The typical exuberance of Prinsjesdag is hard to find today. Nevertheless, parliamentary democracy has cause for a small celebration.
Today, Budget Day 2020, will not be a festive day. At least, who measures that by the lack of flags on the street, the cheerful school children or the fans who want to catch a glimpse of Queen MĆ”xima’s dress and hat. It will even be the strangest Budget Day in ages. There is no carriage ride, no landing scene at Noordeinde Palace.
There will, however, be MPs who wear a Prinsjesdag-face mask on the bus to the Grote Kerk. Where the seats are one and a half meters away, and dozens of places remain empty because colleagues have canceled. With large bulkheads around the church that prevent the public from seeing the king arriving in an ordinary car this year.
This third Tuesday in September is special for another reason. The 2020 edition can be seen as a pivotal moment, the symbolic end of a period in which the Senate and the House of Representatives, like the rest of the country, withdrew in the spring to Zoom, the Microsoft Teams and other digital meetings. With millions of Dutch people, democracy also went into quarantine for a while.
It is partly thanks to chairman Khadija Arib that the House of Representatives came out of this quarantine in a healthy way. She has again filled the agenda with numerous debates, which are no longer just about corona-related matters. For example, a large part of the power that the ministers took over in times of crisis has returned to the House. Where it belongs.
The Chamber is no longer on the sidelines
In the coming six months, the parties will no longer tolerate having to sit on the sidelines to see how the dominant cabinet determines the corona policy. Not even if there is a second major outbreak. The March 2021 elections are approaching. The unofficial campaign has started when the House of Representatives debates the government’s plans with the government tomorrow.
And there are enough nuts to crack. The cabinet proposal for a corona law has been submitted to the Lower House, with which the political groups, including the coalition, are still far from satisfied. Should the virus flare up even further, all restrictions on freedoms must be better anchored in legislation, there is no discussion about this at the Binnenhof. There is, however, a discussion about the great powers that ministers still have in law. The House wants to be able to judge that.
Another issue is the parliamentary right to participate in decisions about large expenditures. That was jeopardized in recent months, even though there was a decent vote on the extra corona expenditure and emergency packages. And that is all the more urgent now that new billion dollar support is on the way, and parties are drawing up their election programs.

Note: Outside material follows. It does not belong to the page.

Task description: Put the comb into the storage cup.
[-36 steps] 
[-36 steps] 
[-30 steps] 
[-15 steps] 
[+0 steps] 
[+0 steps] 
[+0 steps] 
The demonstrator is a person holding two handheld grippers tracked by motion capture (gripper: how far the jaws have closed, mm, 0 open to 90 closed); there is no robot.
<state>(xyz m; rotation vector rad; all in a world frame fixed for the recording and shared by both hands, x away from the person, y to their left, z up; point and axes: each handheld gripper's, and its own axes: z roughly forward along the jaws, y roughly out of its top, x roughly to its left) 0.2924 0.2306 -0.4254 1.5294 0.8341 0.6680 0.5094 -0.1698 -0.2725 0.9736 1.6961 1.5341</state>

Opposition dissatisfaction with Wopke and Wiebes
PvdA leader Lodewijk Asscher expressed opposition dissatisfaction about this, at the presentation of the National Growth Fund (popularly known as the 20 billion of “Wopke en Wiebes”). Asscher finds it “unthinkable” that the House should hardly be allowed to participate in the discussion about the expenditure of tens of billions of public money. This also applies to the conditions under which companies receive a new round of emergency aid. Here, too, the House is demanding more say, with a view to the job security of employees, especially the elderly and flex workers.
Budget Day and the 2020 Budget Memorandum are surrounded by great uncertainties in the forecasts about the economy and the course of the pandemic. Both government and parliament will have to learn to live with that. Prime Minister Rutte is well aware that his cabinet no longer has a self-evident majority in the House of Representatives and the Senate. During Wednesday and Thursday’s General Discussions, he will need the support of the opposition more than ever for his crisis response. This makes it a bit of a celebration for parliamentary democracy.